Damit meint Gott ein lebendiges, gefühlvolles Herz. Das neue Herz ist ein Herz, wie der Herr Jesus es hatte. Wie schlug das Herz Jesu in Liebe für alle Menschen! Wir lesen in der Bibel den kurzen Satz: „Er musste aber durch Samarien reisen“(Johannes 4,4). Das war nicht der sonst übliche Weg, wenn man von Judäa nach Jerusalem reisen wollte.
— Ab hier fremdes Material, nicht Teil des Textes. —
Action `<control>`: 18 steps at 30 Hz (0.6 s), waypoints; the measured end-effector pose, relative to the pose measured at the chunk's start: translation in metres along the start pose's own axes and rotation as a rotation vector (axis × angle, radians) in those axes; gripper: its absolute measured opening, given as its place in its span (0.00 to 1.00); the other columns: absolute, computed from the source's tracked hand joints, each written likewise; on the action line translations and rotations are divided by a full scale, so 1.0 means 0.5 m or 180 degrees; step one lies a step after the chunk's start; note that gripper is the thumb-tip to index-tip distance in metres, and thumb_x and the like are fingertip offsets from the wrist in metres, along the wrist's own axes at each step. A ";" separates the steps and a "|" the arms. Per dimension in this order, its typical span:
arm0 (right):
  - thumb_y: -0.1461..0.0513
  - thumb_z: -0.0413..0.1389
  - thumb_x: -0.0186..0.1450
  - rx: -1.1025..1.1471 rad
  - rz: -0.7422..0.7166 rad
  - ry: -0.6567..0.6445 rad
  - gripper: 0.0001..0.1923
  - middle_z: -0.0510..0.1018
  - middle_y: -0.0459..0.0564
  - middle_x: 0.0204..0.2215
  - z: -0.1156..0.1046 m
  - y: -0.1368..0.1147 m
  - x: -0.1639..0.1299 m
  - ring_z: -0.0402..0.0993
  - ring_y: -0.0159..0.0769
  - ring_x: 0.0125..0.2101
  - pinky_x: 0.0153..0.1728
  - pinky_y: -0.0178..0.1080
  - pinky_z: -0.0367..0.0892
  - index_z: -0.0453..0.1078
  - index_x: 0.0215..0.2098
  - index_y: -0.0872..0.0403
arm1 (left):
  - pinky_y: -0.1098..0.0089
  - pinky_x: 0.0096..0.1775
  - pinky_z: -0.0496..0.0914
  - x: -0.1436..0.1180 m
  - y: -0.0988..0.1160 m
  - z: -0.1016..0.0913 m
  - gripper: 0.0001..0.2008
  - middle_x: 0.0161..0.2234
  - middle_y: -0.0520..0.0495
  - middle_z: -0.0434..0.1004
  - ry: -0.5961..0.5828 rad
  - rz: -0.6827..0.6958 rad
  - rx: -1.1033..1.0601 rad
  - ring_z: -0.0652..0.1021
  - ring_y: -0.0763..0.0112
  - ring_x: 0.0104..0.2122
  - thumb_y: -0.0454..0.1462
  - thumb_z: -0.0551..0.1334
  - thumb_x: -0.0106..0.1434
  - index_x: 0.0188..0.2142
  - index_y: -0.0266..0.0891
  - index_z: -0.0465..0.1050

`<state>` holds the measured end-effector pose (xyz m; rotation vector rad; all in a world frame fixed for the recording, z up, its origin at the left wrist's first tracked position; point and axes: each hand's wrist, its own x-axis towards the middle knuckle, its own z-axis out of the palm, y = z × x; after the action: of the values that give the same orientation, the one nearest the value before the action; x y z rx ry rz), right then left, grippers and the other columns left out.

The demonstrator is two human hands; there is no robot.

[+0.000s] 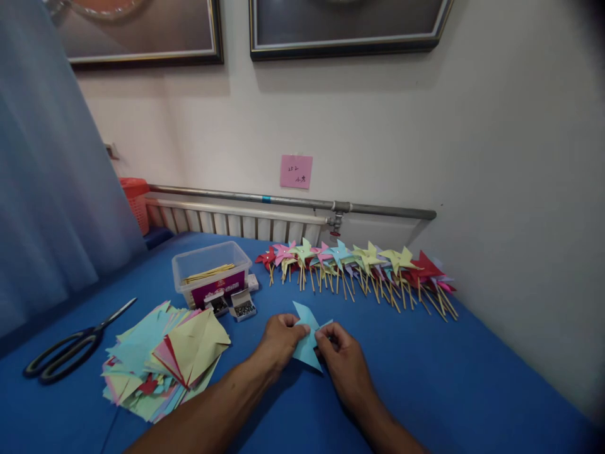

Jesus aber „musste“, weil am Jakobsbrunnen eine samaritische Frau war, der er aus dem Schlamm der Sünde heraushelfen wollte. In Jericho kehrte er bei dem Oberzöllner Zachäus ein, der ein Wucherer war. Jesus sah das Verlangen nach Vergebung in seinem Herzen. Der Besuch hatte das freudige Ergebnis, dass Jesus sagen konnte: „Heute hat dieses Haus Rettung erfahren“ (Lukas 19,9). Auf die Bitte des Schächers am Kreuze auf Golgatha sagte er zu:„Heute wirst du mit mir im Paradies sein.“ (Lukas 23,43). Er war immer voll Liebe, sogar bis in den Tod. Sieh, solch ein Herz will uns der Heiland schenken, das in herzlicher Liebe für andere schlägt. Ich glaube, jeder von uns kann solch ein Herz gebrauchen. Und der Herr Jesus möchte es uns jetzt schenken. „So nimm denn mit Freuden, was Jesus dir beut.“

Das Herz – die Wohnung des Heiligen Geistes

Durch Pfingsten sollen wir nicht nur ein jesusgemäßes Herz bekommen, sondern auch seinen Geist. „Ich werde meinen Geist in euch geben.“ (Hesekiel 36,27). Hast du über die Größe dieser Botschaft schon einmal nachgedacht? Du sollst Gottes Geist empfangen. In einem Herzen, wo Lüste und Leidenschaften, unreine Gedanken und arges Begehren ihr wildes Spiel verrichtet haben, da will sein Geist, ja, er selbst Wohnung machen. Dein Körper soll der Tempel, d. h. die Wohnung des Heiligen Geistes werden. Glaube nicht, dass dies nur schöne Bilder oder fromme Worte sind. Ja, Gott spricht: „Ich werde“, und was er zusagt, das hält er gewiss. So gibt es durch Pfingsten einen gesegneten Wechsel im Leben. Hat man früher nur für sich selber gelebt, so lebt man nun für den Nächsten.

Lass dein Herz Pfingsten erleben

Des Herrn Wunsch ist, dass es in deinem Leben Pfingsten wird. Und wenn es wohl auch dein Wunsch ist, dann öffne dich dem Wirken des Heiligen Geistes. Mache ihm Raum in deinem Leben, dass der Herr Jesus Christus die Herrschaft über dein Leben bekommt. Öffne ihm dein Herz! Gibt dich Jesus ganz hin und lass dein Herz echtes Pfingsten erleben! Dann wird dieses Pfingstfest dir ein unvergessliches und ewiges Erleben sein.